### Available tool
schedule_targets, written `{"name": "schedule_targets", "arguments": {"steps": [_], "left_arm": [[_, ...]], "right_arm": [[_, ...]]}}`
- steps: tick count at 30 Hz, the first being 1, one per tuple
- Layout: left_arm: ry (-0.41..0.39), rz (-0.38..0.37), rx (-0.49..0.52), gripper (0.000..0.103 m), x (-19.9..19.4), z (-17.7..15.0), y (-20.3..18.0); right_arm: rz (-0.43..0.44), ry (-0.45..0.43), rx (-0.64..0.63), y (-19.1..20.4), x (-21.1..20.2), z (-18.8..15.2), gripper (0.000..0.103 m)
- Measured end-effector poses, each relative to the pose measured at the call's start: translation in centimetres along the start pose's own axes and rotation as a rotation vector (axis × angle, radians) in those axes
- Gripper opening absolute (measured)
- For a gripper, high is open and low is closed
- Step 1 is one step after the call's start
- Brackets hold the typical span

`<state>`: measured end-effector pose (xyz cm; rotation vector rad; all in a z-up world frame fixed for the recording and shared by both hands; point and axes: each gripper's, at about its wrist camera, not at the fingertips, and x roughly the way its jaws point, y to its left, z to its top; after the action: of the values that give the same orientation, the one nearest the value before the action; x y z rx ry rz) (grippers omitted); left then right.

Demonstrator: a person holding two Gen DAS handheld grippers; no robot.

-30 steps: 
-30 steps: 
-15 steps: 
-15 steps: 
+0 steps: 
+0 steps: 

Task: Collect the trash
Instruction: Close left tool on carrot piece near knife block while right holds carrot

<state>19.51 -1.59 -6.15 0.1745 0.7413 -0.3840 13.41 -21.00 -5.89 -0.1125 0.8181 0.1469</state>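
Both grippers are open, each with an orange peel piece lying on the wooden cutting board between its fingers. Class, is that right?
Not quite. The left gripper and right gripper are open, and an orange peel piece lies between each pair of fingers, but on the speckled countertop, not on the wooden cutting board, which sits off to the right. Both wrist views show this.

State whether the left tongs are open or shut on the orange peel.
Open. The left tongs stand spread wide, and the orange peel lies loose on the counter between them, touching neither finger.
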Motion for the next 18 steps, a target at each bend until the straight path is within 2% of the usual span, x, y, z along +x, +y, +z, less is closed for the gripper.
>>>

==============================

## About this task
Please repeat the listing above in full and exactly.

## Output of the task
### Available tool
schedule_targets, written `{"name": "schedule_targets", "arguments": {"steps": [_], "left_arm": [[_, ...]], "right_arm": [[_, ...]]}}`
- steps: tick count at 30 Hz, the first being 1, one per tuple
- Layout: left_arm: ry (-0.41..0.39), rz (-0.38..0.37), rx (-0.49..0.52), gripper (0.000..0.103 m), x (-19.9..19.4), z (-17.7..15.0), y (-20.3..18.0); right_arm: rz (-0.43..0.44), ry (-0.45..0.43), rx (-0.64..0.63), y (-19.1..20.4), x (-21.1..20.2), z (-18.8..15.2), gripper (0.000..0.103 m)
- Measured end-effector poses, each relative to the pose measured at the call's start: translation in centimetres along the start pose's own axes and rotation as a rotation vector (axis × angle, radians) in those axes
- Gripper opening absolute (measured)
- For a gripper, high is open and low is closed
- Step 1 is one step after the call's start
- Brackets hold the typical span

`<state>`: measured end-effector pose (xyz cm; rotation vector rad; all in a z-up world frame fixed for the recording and shared by both hands; point and axes: each gripper's, at about its wrist camera, not at the fingertips, and x roughly the way its jaws point, y to its left, z to its top; after the action: of the values that give the same orientation, the one nearest the value before the action; x y z rx ry rz) (grippers omitted); left then right.

Demonstrator: a person holding two Gen DAS handheld grippers; no robot.

-30 steps: 
-30 steps: 
-15 steps: 
-15 steps: 
+0 steps: 
+0 steps: 

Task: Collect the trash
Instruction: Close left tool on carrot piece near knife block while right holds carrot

<state>19.51 -1.59 -6.15 0.1745 0.7413 -0.3840 13.41 -21.00 -5.89 -0.1125 0.8181 0.1469</state>
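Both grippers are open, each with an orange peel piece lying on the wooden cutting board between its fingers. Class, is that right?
Not quite. The left gripper and right gripper are open, and an orange peel piece lies between each pair of fingers, but on the speckled countertop, not on the wooden cutting board, which sits off to the right. Both wrist views show this.

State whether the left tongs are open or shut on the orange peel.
Open. The left tongs stand spread wide, and the orange peel lies loose on the counter between them, touching neither finger.
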Motion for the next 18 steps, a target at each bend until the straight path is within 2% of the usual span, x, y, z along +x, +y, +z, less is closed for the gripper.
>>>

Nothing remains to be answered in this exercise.